## Supplied material
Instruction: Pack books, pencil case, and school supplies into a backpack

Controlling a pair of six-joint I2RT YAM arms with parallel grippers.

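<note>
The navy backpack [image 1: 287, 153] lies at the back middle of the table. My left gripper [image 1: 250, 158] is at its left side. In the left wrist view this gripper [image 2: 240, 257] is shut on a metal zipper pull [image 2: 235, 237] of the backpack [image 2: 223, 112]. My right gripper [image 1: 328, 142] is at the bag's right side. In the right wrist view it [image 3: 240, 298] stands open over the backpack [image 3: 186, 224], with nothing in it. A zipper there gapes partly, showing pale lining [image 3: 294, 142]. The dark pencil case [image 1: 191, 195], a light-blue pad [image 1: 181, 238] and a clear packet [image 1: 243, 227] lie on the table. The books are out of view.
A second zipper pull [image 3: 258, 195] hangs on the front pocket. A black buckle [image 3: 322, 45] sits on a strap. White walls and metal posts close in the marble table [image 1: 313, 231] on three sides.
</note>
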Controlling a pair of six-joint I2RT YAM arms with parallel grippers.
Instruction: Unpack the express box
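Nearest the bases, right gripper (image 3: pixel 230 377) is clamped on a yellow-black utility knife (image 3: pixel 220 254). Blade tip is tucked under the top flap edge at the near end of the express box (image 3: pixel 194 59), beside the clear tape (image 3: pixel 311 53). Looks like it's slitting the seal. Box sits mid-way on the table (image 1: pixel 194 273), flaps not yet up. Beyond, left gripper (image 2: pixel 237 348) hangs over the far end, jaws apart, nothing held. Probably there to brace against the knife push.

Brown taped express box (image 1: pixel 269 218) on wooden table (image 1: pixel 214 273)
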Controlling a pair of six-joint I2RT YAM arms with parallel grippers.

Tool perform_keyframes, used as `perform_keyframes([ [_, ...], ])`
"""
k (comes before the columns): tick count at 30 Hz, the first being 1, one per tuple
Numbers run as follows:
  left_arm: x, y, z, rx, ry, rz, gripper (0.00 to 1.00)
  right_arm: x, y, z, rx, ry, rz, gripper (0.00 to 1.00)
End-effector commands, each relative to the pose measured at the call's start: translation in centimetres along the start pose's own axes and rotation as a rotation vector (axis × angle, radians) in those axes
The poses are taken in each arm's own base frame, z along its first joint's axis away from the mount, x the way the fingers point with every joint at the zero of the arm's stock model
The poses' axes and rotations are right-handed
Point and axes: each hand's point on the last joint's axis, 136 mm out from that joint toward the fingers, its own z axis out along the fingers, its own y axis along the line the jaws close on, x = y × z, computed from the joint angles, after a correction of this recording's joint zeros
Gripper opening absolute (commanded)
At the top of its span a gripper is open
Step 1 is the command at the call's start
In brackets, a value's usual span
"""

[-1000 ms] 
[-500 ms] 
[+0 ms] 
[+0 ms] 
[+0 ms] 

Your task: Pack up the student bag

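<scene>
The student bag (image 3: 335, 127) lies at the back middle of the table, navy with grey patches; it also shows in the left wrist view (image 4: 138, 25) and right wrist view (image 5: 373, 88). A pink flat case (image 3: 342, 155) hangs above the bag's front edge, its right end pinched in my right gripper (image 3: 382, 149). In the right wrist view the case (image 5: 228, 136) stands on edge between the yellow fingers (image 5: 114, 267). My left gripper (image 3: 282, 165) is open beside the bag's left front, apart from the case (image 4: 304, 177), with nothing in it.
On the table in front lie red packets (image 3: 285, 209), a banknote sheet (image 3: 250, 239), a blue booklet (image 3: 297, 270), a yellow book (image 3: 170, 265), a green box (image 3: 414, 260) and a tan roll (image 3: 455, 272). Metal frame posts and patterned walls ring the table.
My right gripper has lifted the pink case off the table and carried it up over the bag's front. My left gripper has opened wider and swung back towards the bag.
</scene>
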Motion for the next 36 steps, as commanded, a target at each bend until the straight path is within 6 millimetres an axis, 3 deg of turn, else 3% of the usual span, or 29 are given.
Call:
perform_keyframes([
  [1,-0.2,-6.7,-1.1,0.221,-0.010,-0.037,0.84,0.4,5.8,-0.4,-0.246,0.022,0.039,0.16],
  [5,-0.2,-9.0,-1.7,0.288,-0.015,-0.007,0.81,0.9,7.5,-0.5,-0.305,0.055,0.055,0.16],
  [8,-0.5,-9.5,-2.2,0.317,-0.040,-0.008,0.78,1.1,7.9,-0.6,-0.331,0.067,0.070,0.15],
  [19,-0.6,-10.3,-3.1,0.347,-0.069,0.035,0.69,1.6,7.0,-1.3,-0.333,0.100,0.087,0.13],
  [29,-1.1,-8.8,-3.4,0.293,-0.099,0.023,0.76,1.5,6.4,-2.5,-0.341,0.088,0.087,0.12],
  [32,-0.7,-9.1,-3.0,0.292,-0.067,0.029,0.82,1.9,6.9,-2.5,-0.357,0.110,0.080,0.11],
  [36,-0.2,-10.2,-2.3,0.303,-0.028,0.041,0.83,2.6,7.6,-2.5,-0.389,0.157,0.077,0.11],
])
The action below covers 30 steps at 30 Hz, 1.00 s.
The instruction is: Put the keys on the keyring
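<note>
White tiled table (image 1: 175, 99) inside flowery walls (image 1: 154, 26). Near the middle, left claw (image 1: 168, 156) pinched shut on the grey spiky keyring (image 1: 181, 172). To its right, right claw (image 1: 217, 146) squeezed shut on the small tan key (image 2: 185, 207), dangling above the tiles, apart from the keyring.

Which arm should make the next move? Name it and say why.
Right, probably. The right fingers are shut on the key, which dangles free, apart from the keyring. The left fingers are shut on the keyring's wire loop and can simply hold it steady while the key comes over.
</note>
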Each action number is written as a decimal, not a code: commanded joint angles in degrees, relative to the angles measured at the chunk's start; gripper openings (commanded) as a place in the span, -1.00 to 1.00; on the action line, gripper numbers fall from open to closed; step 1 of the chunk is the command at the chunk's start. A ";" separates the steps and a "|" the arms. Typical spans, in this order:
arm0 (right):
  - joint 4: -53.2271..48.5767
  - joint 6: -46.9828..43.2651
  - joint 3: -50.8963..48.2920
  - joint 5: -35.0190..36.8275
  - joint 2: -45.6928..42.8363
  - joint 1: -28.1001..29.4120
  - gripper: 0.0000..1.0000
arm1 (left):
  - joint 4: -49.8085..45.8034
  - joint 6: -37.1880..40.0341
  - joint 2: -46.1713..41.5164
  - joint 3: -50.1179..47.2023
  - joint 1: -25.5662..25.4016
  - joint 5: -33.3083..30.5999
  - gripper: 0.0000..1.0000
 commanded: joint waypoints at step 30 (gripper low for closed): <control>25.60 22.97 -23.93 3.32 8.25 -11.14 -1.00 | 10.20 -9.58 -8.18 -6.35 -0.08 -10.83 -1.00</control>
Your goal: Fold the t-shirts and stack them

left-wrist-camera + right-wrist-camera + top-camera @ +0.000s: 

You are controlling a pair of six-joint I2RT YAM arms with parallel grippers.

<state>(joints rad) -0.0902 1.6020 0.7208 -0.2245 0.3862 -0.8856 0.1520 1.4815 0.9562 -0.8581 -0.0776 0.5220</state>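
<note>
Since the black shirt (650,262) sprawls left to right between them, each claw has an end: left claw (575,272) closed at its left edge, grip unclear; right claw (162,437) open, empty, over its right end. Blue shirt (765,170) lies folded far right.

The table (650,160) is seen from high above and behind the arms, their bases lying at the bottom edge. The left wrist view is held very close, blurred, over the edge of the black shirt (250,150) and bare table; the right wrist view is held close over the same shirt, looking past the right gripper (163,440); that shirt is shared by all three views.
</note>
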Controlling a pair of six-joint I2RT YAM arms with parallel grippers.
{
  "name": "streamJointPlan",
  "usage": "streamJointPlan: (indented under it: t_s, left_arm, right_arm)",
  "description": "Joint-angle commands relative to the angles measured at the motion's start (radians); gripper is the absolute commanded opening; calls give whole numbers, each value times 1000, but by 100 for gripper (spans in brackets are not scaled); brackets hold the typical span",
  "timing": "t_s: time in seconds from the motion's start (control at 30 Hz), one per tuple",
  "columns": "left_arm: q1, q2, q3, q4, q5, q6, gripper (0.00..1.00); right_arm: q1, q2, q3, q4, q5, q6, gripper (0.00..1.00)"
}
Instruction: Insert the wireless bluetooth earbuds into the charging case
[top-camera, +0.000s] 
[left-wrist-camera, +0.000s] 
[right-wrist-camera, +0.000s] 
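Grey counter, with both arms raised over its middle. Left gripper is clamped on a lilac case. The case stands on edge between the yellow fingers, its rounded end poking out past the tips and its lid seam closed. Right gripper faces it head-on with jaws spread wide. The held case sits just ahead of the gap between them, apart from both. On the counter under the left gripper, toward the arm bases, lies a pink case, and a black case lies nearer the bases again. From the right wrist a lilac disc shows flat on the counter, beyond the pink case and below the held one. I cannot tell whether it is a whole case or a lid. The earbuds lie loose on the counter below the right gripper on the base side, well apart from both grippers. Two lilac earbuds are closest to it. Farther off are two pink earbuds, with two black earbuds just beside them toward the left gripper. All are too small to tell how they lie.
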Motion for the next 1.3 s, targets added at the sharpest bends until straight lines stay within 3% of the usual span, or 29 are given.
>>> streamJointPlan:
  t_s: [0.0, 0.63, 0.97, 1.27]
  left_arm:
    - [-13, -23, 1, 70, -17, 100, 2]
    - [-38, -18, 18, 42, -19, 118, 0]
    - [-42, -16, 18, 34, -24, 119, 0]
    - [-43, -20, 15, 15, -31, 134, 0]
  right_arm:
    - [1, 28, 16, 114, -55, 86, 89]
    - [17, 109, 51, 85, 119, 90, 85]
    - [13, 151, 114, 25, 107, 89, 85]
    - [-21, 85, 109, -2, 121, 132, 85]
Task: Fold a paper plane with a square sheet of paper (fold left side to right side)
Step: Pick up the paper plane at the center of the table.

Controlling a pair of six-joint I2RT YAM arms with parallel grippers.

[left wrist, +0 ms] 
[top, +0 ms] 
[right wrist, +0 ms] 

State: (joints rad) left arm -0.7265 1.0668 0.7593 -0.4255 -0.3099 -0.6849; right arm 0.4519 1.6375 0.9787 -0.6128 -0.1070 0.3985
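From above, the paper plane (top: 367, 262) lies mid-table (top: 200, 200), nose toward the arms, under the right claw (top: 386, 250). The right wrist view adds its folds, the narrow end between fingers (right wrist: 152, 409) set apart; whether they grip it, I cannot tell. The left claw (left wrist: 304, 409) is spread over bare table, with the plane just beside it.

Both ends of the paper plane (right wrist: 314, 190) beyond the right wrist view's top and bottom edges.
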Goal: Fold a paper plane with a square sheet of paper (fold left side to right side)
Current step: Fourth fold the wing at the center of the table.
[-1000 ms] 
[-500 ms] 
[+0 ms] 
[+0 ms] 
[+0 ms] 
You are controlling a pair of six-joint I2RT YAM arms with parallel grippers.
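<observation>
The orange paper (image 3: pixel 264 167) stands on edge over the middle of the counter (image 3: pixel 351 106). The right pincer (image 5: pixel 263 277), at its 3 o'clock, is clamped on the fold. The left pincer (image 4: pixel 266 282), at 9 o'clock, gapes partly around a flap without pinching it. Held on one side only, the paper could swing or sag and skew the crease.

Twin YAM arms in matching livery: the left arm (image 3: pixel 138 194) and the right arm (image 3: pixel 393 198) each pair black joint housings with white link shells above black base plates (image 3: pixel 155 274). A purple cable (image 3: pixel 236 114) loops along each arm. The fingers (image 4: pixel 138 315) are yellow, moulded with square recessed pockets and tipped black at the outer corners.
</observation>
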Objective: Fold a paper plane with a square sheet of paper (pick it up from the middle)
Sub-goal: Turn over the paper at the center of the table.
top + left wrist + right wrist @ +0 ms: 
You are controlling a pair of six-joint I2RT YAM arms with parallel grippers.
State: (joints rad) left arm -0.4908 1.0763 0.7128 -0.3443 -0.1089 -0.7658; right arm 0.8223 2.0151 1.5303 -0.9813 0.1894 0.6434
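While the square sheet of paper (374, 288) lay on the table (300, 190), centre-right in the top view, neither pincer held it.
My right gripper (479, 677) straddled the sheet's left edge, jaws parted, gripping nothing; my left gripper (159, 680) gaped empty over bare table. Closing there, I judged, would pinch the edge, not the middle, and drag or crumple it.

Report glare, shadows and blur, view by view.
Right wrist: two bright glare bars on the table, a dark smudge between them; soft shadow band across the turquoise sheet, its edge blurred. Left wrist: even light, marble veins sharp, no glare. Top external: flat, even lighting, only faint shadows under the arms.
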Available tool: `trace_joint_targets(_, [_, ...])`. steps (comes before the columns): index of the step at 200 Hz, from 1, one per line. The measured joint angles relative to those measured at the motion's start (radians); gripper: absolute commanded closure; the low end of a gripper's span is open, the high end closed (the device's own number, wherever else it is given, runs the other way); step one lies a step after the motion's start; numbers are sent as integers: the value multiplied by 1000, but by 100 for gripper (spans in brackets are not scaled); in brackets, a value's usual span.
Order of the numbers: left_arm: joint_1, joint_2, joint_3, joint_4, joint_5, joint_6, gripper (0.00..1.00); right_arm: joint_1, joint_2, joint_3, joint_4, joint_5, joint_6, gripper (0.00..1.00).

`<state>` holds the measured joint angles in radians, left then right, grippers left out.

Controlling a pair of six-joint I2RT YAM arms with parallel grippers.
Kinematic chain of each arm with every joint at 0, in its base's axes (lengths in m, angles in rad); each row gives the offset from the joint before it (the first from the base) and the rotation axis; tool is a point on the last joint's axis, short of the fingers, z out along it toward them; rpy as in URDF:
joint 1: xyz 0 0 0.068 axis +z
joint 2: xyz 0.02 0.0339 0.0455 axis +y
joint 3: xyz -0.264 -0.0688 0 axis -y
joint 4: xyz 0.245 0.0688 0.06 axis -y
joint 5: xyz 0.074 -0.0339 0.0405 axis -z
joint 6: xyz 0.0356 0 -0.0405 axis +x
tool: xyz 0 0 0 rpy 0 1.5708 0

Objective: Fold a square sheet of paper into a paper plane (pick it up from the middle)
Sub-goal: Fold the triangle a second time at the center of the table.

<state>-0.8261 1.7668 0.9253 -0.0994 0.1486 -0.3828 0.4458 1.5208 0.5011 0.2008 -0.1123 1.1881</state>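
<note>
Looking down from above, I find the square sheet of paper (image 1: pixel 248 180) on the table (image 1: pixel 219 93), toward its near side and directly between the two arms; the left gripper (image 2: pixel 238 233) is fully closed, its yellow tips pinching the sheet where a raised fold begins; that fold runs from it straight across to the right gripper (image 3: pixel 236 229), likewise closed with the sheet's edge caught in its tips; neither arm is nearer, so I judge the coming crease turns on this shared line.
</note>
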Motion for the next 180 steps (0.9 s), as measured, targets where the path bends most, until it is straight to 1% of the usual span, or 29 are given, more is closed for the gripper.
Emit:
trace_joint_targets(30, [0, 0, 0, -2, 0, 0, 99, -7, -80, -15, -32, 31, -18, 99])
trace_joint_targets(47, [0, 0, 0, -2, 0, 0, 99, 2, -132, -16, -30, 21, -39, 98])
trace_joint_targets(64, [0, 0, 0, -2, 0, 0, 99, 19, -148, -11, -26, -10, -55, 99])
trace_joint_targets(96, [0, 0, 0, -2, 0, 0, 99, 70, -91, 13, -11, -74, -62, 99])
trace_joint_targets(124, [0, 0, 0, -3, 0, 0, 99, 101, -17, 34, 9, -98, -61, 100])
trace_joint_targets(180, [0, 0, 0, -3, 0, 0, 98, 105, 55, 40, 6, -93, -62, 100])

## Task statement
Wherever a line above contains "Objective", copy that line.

## Exercise response
Objective: Fold a paper plane with a square sheet of paper (pick it up from the middle)
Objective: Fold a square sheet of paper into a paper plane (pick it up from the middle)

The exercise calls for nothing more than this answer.